Who may be at risk for lead poisoning?

Lead in drinking water can be harmful, especially to young children and pregnant woman. NYC’s water is healthy and safe to drink. It has no lead when it is delivered from our upstate reservoir system, but the possible presence of lead in your interior household plumbing may pose a risk. Not every home will have the same risk because each building’s plumbing may be different in material and age.
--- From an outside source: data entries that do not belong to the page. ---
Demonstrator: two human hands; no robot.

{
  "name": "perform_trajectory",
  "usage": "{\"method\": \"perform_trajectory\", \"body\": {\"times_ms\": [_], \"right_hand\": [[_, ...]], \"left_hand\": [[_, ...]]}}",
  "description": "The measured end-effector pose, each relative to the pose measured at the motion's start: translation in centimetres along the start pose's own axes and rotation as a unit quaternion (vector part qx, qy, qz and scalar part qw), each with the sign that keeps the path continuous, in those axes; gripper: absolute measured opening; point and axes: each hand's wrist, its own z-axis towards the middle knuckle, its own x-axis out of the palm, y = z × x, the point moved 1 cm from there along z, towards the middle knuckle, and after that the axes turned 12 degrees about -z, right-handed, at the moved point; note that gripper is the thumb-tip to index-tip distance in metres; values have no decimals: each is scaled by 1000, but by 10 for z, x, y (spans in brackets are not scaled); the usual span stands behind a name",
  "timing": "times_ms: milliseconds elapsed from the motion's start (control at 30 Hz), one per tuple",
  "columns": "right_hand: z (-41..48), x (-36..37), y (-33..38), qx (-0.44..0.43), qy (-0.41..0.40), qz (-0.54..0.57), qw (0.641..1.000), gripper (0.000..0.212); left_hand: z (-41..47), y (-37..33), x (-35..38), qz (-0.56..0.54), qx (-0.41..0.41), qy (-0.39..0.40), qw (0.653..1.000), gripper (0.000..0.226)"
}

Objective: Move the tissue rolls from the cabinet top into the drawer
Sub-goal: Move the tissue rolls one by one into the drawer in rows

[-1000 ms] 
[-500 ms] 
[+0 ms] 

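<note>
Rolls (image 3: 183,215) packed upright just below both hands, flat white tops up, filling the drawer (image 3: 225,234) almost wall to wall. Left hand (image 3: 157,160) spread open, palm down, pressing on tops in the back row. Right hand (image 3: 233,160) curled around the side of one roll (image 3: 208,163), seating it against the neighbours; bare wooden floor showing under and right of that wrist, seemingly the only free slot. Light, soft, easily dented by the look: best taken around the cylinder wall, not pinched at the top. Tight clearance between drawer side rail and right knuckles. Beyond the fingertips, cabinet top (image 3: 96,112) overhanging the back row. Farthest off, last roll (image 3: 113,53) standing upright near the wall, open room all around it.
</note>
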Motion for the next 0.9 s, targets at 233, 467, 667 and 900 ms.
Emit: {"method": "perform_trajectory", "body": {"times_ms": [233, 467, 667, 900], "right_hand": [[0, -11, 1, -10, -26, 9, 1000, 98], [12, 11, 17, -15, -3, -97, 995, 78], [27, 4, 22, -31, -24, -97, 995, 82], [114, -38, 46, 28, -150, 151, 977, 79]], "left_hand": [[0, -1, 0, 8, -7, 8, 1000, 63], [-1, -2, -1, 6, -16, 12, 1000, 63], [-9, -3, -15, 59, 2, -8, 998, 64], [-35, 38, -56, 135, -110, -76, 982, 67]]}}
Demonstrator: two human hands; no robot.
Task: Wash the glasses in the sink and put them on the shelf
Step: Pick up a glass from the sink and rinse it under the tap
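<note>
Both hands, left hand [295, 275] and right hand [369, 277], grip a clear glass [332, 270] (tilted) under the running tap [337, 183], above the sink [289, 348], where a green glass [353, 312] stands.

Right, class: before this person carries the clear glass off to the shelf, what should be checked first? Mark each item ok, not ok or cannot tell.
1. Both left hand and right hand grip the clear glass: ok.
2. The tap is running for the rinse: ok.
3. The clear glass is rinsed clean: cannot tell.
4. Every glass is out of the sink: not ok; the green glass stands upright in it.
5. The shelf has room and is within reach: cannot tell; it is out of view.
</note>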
How can I protect my child from lead poisoning?

Avoid Exposure

  • Ask your landlord to fix peeling paint. If your landlord doesn’t fix it, call 311 or report it online.
  • Keep children away from peeling paint and home repairs.
  • Wash floors, windowsills, hands and toys often.
  • Do not use items that may contain lead, such as imported pottery, cosmetics and herbal remedies.
  • Use cold tap water for making baby formula, drinking and cooking. Before using, always let the water run at least 30 seconds, or until the water is noticeably colder.

Blood Testing

  • A blood test is the only way to find out if you have lead poisoning.
  • Have your child’s blood tested for lead at ages 1 and 2.
  • Ask your doctor about testing older children if you think they may have been exposed to lead.
  • Pregnant women should be assessed for lead exposure at their first doctor’s visit.

Call 311 for more information about lead poisoning and about getting your child tested.

Where can I get more information on lead in drinking water?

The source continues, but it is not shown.